Edited by WatchrTina
  • Love 4
Link to comment

Why doesn't MacKemzie ever comb her hair? Even for funerals?

Don't like that the BJ Novack's character was a sexist and had gotten in trouble for pay inequality OFF camera -- too convenient a set up for a HUGE plot point to not set up better. Bad writing.

Pretty much agree with everyone's Jim/Maggie, and Neil comments. Liked the song, didn't really buy the kid being into it. Bought Aaron being into it though. Also hasn't Aaron used Don Quixote before? Maybe in West Wing

Edited by Cramps
  • Love 3
Link to comment
Neal's return was also underwhelming.  Just shows up to bitch out Bree, and how they sullied the website.

 

So was the storyline here about Pruitt having to promote a woman because he gets called out on a shitty attitude to women some sort of meta-comment on Sorkin himself?

 

Sorkin's been called out a lot lately for his record on female representation, but can we also talk for a minute about how gross it is that the one overweight and kind of normal-to-geeky looking guy Sorkin casts gets raked over the coals not once, but twice, in both this episode and the last, as the punching bag for the speechifying pretty folk?  See how loathsome Bree is?  Good heavens, man, he's somewhat chubby! (I'm only surprised the show didn't have Bree eating a giant ham sandwich, leaking out gobs of grease and mayonnaise as he leers at the computer screen).  I'm trying to keep track of all the people who've been lectured to/shamed over the course of this show: female students, gay guys who didn't come out in exactly the way the main characters wanted, rape victims, overweight computer nerds, etc., etc.

 

Aaron Sorkin's got some real problems.

Edited by bobbyjoe
  • Love 6
Link to comment
I've always been under the impression that Charlie knew Will and Mac before and that Mac had worked at ACN before.

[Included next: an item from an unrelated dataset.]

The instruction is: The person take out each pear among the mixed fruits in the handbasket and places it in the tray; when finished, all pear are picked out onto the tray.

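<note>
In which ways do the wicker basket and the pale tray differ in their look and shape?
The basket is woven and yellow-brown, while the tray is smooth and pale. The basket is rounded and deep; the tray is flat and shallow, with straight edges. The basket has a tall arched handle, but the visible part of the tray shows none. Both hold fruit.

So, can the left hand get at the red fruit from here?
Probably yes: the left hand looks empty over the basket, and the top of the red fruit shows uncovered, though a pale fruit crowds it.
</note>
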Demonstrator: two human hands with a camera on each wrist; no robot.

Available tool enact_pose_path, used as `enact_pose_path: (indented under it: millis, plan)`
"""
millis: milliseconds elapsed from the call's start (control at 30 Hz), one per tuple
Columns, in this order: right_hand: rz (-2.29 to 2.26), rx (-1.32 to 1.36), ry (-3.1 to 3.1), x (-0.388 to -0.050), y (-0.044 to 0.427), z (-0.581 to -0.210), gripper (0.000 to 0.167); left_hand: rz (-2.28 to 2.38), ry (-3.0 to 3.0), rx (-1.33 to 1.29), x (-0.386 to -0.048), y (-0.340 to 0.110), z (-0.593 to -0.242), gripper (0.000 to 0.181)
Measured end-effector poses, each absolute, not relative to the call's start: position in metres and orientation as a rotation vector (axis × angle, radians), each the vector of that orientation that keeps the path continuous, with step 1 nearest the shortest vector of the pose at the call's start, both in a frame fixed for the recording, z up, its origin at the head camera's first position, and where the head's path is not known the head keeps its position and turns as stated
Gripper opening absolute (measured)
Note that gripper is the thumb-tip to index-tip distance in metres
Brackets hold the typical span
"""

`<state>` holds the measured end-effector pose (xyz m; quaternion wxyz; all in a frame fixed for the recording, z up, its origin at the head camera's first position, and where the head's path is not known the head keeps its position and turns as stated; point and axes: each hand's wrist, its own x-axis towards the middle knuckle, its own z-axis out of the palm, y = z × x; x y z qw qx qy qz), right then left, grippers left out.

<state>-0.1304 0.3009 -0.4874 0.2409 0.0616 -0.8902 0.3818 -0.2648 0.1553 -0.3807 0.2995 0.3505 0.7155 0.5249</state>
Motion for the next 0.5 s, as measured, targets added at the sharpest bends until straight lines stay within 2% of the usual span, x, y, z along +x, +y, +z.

Wasn't Will at ACN during the 9/11 coverage? So then he went to CNN, met Mac, dated her, broke up with her, and went back to ACN? I don't know. I definitely could have missed something, but that really contradicts the backstory I had in my head.

 

You're right: Will handled the 9/11 coverage on ACN; he had been their legal correspondent but was called in to sub that morning, impressed Charlie, and (I thought too) had handled the desk from then on.  But if Charlie didn't know Mac until he hired her to come be Don Quixote, then either Charlie worked elsewhere when Mac and Will did Newsnight at ACN, or Mac and Will worked together elsewhere -- probably CNN, as you said -- and Will then came back to ACN.  It's perplexing.    

Link to comment

I'm trying to keep track of all the people who've been lectured to over the course of this show: female students, gay guys who didn't come out in exactly the way the main characters wanted, rape victims, overweight computer nerds, etc., etc.

Good-looking, successful white guys (Brian, Wade), Republicans (Taylor, the Santorum aide), crazy Tea Partiers, etc., etc...man, it's like he'll do it to anyone. How dare he be so egalitarian with his ire!

Pallas: I think Charlie said to Mac at the bowling alley something like "What you two did over at CNN..." But I can't swear to that. I'd have to watch it again.

  • Love 2
Link to comment
Good-looking, successful white guys (Brian, Wade), Republicans (Taylor, the Santorum aide), crazy Tea Partiers, etc., etc...man, it's like he'll do it to anyone. How dare he be so egalitarian with his ire!

 

A key difference would be that there are lots of successful white guys in the main cast of the show.  They're usually the ones giving the lectures.  And Will himself is prominently placed as a Republican.  So there's a difference between a successful white guy main character lecturing another successful white guy character and a successful white guy character lecturing a character who's a minority or member of a group that doesn't otherwise appear with any regularity on the show (gays, the overweight, rape victims, etc.).  Same goes for one strand of Republicanism lecturing another:  that's quite a bit different than the way the show has had a white straight man lecture a gay man or a female rape victim-- in both of those cases, notably, Sorkin implies that the gay kid and the rape victim were both ultimately self-serving publicity seekers, while the white male main characters are the noble embodiment of ethical journalism.

 

Barring tokensim, he's not been so hot on minority representation.  Exhibit A: the African-American, barely-there characters on The Newsroom.  Even Charlie on The West Wing languished as mostly a background character until later in the series; even when he became more prominent he never generally had the screen time as the overwhelmingly white cast.  Sorkin'll give us a sideline in some story about gay rights, but the idea of having a gay or lesbian character who's more than a guest or a passing excuse for straight characters to get all self-righteous seems to be a mostly foreign idea.   Sorkin's frustrating, because it's often a "do as I say, not as I do" when it comes to championing progressive ideals. 

 

So, yeah, I've always felt there's often something egalitarian in some of Sorkin's approach.

Edited by bobbyjoe
  • Love 1
Link to comment
The best part of The Newsroom ending is I never have to read Tara's reviews again. Maybe Sorkin can explain to her the difference between being sarcastic and being snarky.

 

I would love that. Plus explaining things to women is his specialty!

  • Love 13
Link to comment
Quote

successful white guy character lecturing a character who's a minority or member of a group that doesn't otherwise appear with any regularity on the show (gays, the overweight, rape victims, etc.).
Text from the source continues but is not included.